REVIEW: ELYSIUM

Several weeks ago in early July, I claimed that this film would be the next big thing in science fiction. Was I right? Well not exactly.

Here's something I didn't take into account for: the budget. When your budget enters the nine digits you know sometimes that size and scale will come before the characters and storytelling. But wow, with "Elysium," what size and scale. Still retaining the gray and brown color palate for a ravaged Earth as he did in his directorial debut "District 9," which shocked everyone with four Oscar nods, Neill Blomkamp displays what he does best (well, with two movies anyway) a dystopian universe with an underdog hero who becomes strapped with some serious tech.

But that's where the similarities end. I have deep respect for any writer/director who can craft a movie solely out of their imagination, and not rely on any other sources. Blomkamp partly does this; he takes the decidedly American topics of  healthcare, the 1%, etc. and spreads those themes throughout "Elysium." While the concept is great, and the visuals, including innovative takes on police robots and the hilarious idea that machinery has taken away many of man's manual labor, which has already happened here in the states, are topnotch, the latter half of this film turns too much into a Hollywood blockbuster, nonstop action, with Sharlto Copley's villainous Kruger saying things like: "I'm just getting started!"

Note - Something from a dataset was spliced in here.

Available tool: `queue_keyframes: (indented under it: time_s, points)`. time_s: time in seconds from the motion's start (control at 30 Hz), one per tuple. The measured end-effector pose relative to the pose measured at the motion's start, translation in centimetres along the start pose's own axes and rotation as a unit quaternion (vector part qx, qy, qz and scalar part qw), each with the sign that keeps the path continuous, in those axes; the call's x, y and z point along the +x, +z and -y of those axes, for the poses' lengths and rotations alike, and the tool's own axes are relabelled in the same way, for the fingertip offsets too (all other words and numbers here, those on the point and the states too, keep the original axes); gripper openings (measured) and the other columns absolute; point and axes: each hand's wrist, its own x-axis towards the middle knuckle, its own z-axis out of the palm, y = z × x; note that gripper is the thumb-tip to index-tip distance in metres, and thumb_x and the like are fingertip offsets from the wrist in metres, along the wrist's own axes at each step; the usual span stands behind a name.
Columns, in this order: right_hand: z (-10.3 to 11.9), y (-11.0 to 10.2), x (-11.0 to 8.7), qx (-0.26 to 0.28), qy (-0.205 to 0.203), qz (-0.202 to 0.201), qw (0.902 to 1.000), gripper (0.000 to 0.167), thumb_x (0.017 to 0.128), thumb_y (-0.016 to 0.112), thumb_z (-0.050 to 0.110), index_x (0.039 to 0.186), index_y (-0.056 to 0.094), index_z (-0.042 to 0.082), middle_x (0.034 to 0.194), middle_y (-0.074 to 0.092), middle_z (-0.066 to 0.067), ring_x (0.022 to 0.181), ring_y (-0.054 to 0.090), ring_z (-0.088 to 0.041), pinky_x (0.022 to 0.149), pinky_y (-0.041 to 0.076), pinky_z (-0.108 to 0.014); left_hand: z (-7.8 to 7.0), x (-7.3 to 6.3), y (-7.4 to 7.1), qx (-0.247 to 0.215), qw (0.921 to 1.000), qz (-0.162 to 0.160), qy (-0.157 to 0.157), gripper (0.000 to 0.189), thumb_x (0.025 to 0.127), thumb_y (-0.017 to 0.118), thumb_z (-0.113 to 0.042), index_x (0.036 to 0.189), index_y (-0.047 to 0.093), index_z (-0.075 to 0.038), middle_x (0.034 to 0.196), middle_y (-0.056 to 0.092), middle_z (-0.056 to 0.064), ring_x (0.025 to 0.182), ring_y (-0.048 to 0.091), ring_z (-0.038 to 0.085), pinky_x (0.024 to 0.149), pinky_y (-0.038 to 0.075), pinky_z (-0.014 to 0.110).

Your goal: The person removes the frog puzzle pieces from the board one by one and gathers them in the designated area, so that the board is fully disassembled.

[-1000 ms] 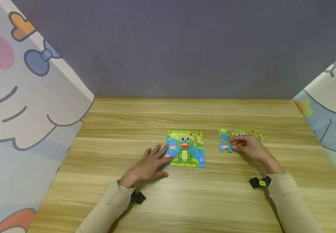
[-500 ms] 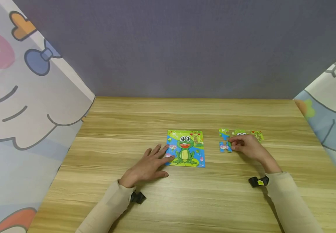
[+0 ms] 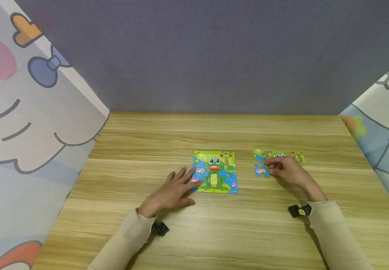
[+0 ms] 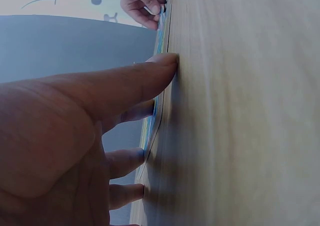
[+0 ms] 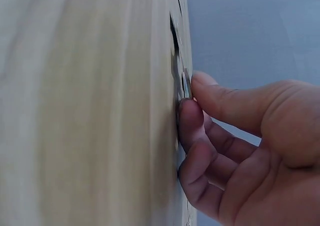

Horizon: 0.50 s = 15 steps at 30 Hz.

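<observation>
My left hand (image 3: 171, 191) lies with fingers spread at the left side of a square frog picture puzzle (image 3: 213, 180), two fingertips on its edge. In the left wrist view the thumb (image 4: 125, 83) is straight, its tip close to the tabletop. To the right, my right hand (image 3: 290, 170) pinches a blue jigsaw piece with pink flowers (image 3: 260, 171) by its right side, between thumb and forefinger. The right wrist view shows this jigsaw piece edge-on and slightly tilted, close over the table. The other right fingers are curled beneath.
Beyond the right hand lie a green-and-blue corner piece (image 3: 258, 153), a piece with the frog's eyes (image 3: 279, 154) and a piece with red apples (image 3: 297, 154). The hand partly covers these pieces. A grey partition (image 3: 221, 56) rises behind the wooden table (image 3: 167, 131); cartoon-printed walls flank it.
The pinched jigsaw piece has shifted only very slightly, in the right fingers. The left hand and the frog puzzle have stayed in place.
</observation>
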Motion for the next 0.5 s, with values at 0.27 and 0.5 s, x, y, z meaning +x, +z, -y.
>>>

Catchphrase cliches aside, Blomkamp was certainly able to stretch out his imagination to the tune of $85 million dollars more than "District 9" with this movie. The lush, clean, immaculate world of Elysium that Matt Damon's Max has to arrive to save himself from the radiation accident he's endured on his job, looks like a Saturn-esque ring around Earth that promises Med-Pods, which instantly cure any disease.

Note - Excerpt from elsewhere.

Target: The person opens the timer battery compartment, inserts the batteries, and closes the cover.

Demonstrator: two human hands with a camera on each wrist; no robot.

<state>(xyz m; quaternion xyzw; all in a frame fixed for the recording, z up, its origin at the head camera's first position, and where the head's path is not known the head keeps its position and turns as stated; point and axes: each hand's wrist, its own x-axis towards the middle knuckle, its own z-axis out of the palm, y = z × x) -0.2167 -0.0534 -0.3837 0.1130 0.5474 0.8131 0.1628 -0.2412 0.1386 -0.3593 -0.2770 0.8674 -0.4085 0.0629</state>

Like any science fiction, you have to disbelieve a few things to keep the plot going, which juggles Secretary of Defense's Delacourt (an icy, passable Jodie Foster) attempting to become Elysium's leader, Max's childhood crush's intent to go unselfishly to Elysium for her daughter, and the aforementioned Kruger's firing and abrupt rehiring as a mercenary for Delacourt to kill Max and the people who attempt to aid him in his continually failing health. It's a daunting task to undergo for any filmmaker, but in Blomkamp's capable hands it certainly works, though characters like Max's love interest Frey and Delacourt herself are more than a little underwritten. Copley easily steals the show, and effortlessly brings charisma and an almost indecipherable accent that still provokes menace as he lets nothing get in his way to bring Max down.

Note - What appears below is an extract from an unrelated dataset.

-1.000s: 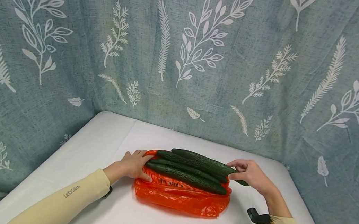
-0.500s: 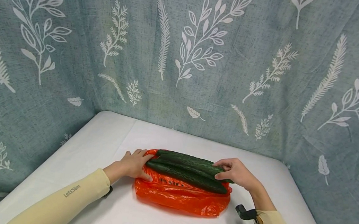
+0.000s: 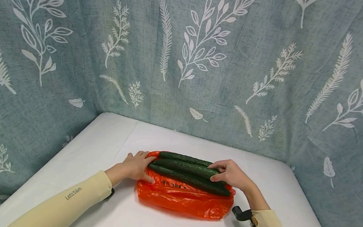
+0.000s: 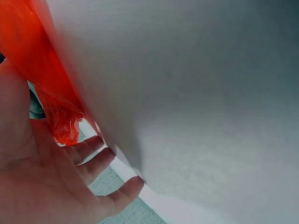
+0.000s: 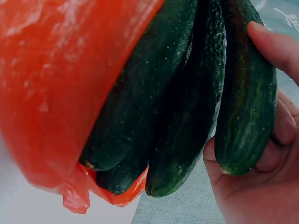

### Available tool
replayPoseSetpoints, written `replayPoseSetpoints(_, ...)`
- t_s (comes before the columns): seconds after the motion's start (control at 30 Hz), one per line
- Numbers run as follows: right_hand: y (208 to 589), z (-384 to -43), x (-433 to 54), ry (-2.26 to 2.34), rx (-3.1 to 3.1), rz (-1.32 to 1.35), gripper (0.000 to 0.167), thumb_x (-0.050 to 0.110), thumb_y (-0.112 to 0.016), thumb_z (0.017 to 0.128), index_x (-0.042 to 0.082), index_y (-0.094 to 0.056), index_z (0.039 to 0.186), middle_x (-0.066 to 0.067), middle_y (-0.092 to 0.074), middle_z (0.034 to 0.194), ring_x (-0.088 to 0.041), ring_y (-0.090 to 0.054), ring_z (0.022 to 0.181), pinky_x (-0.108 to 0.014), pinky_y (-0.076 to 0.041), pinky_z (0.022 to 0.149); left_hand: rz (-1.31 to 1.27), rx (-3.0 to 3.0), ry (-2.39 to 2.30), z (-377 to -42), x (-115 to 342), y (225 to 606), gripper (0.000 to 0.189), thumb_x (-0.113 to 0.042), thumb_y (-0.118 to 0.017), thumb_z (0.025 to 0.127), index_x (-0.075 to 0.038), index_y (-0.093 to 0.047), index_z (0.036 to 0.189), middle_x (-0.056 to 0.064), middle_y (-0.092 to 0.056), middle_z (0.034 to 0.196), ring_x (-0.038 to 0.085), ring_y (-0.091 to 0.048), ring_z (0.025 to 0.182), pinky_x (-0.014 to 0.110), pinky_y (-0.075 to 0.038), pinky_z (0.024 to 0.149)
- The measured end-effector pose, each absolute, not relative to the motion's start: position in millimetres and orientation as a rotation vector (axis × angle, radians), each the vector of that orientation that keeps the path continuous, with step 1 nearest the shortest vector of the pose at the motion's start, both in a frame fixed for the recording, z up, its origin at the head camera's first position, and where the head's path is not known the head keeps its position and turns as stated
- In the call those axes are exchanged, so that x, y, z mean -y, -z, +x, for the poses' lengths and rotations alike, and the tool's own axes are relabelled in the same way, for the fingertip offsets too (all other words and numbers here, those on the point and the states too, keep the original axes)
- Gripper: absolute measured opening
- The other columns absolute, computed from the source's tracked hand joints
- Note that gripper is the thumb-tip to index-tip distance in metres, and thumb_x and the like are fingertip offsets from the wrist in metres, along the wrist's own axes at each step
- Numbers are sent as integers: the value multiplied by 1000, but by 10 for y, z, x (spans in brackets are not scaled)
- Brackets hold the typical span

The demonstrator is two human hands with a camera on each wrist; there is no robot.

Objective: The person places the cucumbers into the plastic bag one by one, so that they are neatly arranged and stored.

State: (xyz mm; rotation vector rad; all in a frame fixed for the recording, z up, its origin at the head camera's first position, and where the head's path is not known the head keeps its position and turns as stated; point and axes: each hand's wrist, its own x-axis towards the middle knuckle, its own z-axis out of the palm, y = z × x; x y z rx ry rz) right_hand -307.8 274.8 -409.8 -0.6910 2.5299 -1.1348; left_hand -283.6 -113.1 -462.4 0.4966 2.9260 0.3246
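A red-orange plastic bag lies on the table with several dark green cucumbers lengthwise in its opening. My right hand pinches the right end of the top cucumber between thumb and fingers. In the right wrist view this held cucumber is beside the others, its tip near my palm. My left hand rests at the bag's left end, fingers spread, thumb against the front and forefinger over the rim. The left wrist view shows its other fingers extended, tips at the white surface.
The table has a white cover. A blue-green curtain with white leaf prints hangs behind it and along both sides. Dark wrist-worn devices, like the one at my right wrist, show near both cream sleeves.
My right hand has moved left with its cucumber, from sticking out past the bag's right end to lying among the other cucumbers. My left hand has stayed in place.
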Motion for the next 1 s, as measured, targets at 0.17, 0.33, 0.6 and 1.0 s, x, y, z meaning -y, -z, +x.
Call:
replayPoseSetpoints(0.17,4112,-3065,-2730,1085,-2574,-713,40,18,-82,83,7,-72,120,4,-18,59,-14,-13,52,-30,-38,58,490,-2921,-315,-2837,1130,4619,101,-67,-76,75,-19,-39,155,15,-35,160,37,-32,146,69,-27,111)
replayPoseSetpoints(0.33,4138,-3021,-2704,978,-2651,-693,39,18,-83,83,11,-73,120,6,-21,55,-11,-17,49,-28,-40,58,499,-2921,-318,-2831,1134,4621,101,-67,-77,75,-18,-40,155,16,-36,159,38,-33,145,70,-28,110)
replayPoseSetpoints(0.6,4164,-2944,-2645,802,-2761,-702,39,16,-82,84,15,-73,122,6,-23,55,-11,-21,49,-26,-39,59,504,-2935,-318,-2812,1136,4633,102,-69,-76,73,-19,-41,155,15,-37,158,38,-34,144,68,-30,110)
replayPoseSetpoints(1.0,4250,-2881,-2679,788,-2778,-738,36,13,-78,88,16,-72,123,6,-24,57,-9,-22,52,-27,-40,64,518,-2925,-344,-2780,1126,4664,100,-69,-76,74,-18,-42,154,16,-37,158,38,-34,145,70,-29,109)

If the ingredients to a Blomkamp movie are one-fourth Sharlto Copley, one-fourth political message and one-half science fiction ingenuity and creativeness, then count me in on his next ten projects. "Elysium" may not change the genre like I proclaimed, but it'll get the gears turning for up and comers.

Rating: 3/4 stars
P.S. As if I had to even say it, Matt Damon was superb in the movie as well.